Philosophy

The problem

Corporate data is trapped in opaque SaaS platforms. Your articles of incorporation live in one service, your cap table in another, your tax filings in a third. None of them talk to each other. None of them give you your data in a format you can actually use. And none of them provide a verifiable audit trail — you trust them because you have to, not because you can prove anything.

When AI agents enter the picture, the problem gets worse. An agent operating a corporation needs structured, auditable, machine-readable access to every piece of corporate state. “Log in and click through a UI” does not work for agents. “Download a PDF” does not work either. The mechanical governance work that makes up the bulk of corporate operations — filing deadlines, cap table updates, board consent generation, compliance monitoring — cannot be delegated to agents without a system that is agent-native by design.

The insight

Git already solves every hard problem in corporate data management:

• Every change is a commit with a SHA hash, timestamp, and author.
• Multi-file commits are atomic.
• Draft resolutions can live on branches and merge when approved.
• Ed25519 signatures prove who did what.
• Standard tools such as git log, git diff, and git clone already work on corporate data.
• JSON files in a tree do not need database migrations.
• git clone gives you the full record.

A corporation is a set of documents, ownership records, financial transactions, and governance decisions. Git stores documents, tracks ownership of changes, records transactions atomically, and preserves the full history of every decision. The mapping is natural, not forced.

Design principles

Your data is yours

Corporate state belongs to the legal entity — not to a platform, not to a vendor, not to us. Every piece of corporate data is a JSON file in a git repo you own. No vendor lock-in. No data export requests. No “please email support to get your records.” git clone gives you the full, portable record. Migrating away is a configuration change, not a support ticket.

Git is the database

No PostgreSQL. No Redis. No DynamoDB. The bare git repository is the single source of truth. This sounds radical until you realize that a corporation’s data is document-shaped (not query-shaped) and the access pattern is “read current state, append new state” — exactly what git does.

Intent / Decision / Receipt

Every side effect requires a typed intent, a deterministic policy decision, and an immutable receipt. That is the minimum structure needed for agents to operate under human governance. The intent says what should happen, the decision says whether it should happen, and the receipt proves it happened. The pattern also guarantees safe failure: an intent can exist without a decision, and a decision can exist without a receipt. Each stage is independently verifiable. No agent error leaves the entity in an inconsistent state.

Human obligations, not approvals

The system does not have a generic approval queue. Instead, it identifies the narrow set of actions that legally require a natural person — signing formation documents, filing with the state, attesting to tax returns under penalty of perjury — and creates typed obligations with evidence requirements and sufficient lead time. Humans govern; agents execute. Everything mechanical flows through without a human bottleneck, and nothing fiduciary flows through without one.

Three interfaces, one kernel

HTTP API, Rust CLI (corp), and local oneshot (corp-server call) are thin layers over the same governance kernel. They produce identical git commits for identical operations.

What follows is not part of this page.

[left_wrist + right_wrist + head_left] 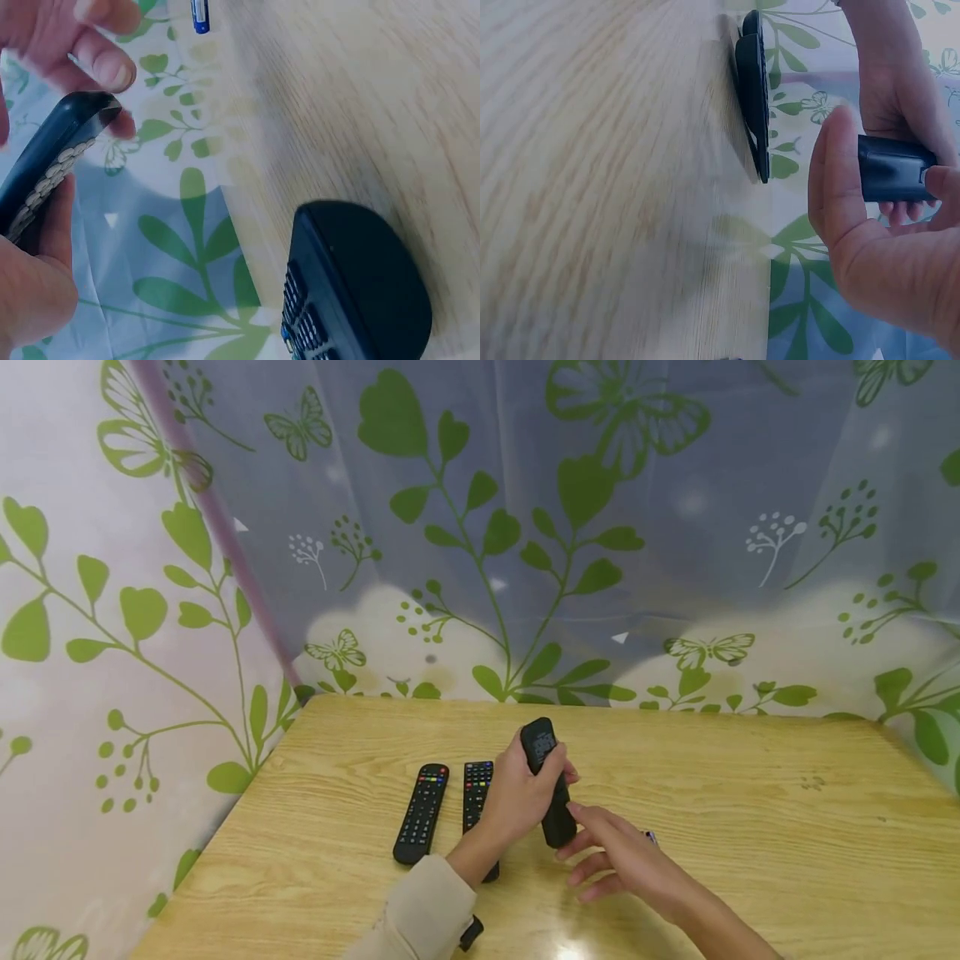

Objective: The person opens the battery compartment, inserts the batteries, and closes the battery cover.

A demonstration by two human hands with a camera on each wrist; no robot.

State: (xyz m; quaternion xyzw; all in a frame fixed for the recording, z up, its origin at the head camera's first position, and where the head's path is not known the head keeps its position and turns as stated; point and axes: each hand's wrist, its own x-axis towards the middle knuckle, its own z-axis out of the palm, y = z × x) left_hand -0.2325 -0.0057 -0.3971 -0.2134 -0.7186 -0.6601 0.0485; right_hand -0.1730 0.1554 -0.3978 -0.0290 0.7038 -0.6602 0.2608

If you form an entity via API and inspect the cap table via CLI in --local mode, the data is the same because it is the same git repo. There is no separate “local” data model and “remote” data model — the storage layer is the same either way.

Transparency over trust

With commit signing enabled, every operation produces a cryptographically signed git commit with actor identity in the trailer. Any participant can verify any claim by inspecting the repository — cap table accuracy, filing completion, the full authorization chain for any equity event. “Trust me” is never the answer; “verify it” is always available. “Trust but verify” becomes “verify, and here is the cryptographic proof.”

Branch-based governance

Complex governance workflows such as draft resolutions, multi-party approvals, and contested mergers map naturally to git branches. Create a branch for a proposed action, let stakeholders review it, and merge when authorized. The merge commit becomes the approval record.

Auditability is a system invariant

Every agent action produces a signed, immutable record in the entity’s git repository. There are no silent mutations, no off-the-record operations, no actions that bypass the commit log. The git history is the corporate record — not a mirror of it, not a summary of it, but the record itself. Completeness is enforced by the architecture, not assumed from good behavior.

Scoped authority

No agent operates with unbounded authority. Scope is defined in the entity’s governance configuration — which domains an agent may act in, which actions it may take, what thresholds it may not exceed — and enforced by the policy gate at execution time. An agent that attempts to exceed its scope is rejected before any state changes. Scoped authority makes delegation safe.

Reversibility by design

Any agent action that cannot be undone requires human authorization before execution. Reversible actions — drafting a document, updating an internal record, queuing an obligation — agents handle autonomously. Irreversible actions — submitting a state filing, executing a transfer, registering an equity event — require an explicit human sign-off. The maximum cost of an agent error is bounded by the reversibility of its autonomous actions.